## PROBLEM DESCRIPTION
Quote only the lines from the top of the listing below down to and including the line with "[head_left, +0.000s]".

• • • • •

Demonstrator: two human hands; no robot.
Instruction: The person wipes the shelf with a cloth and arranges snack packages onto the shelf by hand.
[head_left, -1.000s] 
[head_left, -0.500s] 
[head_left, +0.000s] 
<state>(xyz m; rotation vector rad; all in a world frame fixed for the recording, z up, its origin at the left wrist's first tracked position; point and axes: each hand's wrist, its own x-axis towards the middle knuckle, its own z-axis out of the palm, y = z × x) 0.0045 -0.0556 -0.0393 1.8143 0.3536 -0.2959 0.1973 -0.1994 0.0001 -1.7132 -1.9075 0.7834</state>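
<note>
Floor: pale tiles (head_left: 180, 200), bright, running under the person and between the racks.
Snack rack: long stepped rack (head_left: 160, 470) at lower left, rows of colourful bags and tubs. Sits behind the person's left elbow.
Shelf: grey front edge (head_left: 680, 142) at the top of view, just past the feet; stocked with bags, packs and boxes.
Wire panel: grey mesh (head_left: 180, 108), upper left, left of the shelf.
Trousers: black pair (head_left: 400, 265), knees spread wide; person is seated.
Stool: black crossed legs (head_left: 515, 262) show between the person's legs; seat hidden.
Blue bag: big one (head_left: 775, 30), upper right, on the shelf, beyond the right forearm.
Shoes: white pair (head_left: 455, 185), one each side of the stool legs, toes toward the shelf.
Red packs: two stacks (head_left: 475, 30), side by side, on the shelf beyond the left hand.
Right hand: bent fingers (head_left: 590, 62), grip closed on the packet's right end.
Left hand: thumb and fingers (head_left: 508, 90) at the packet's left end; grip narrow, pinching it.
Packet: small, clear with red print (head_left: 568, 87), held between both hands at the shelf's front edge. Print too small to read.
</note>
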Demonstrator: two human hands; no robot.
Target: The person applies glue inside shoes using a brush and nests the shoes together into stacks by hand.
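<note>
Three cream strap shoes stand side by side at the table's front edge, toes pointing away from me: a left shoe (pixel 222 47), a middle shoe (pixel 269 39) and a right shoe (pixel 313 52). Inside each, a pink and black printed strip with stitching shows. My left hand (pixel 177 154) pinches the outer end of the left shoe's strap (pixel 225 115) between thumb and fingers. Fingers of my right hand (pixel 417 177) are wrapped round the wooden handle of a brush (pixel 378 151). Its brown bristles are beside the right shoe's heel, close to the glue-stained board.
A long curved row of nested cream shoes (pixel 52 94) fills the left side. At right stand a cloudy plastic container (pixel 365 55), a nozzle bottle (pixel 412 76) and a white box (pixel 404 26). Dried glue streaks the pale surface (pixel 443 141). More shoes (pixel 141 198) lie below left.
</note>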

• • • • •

## TASK RESPONSE
Demonstrator: two human hands; no robot.
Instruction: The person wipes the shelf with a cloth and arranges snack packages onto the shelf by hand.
[head_left, -1.000s] 
[head_left, -0.500s] 
[head_left, +0.000s] 

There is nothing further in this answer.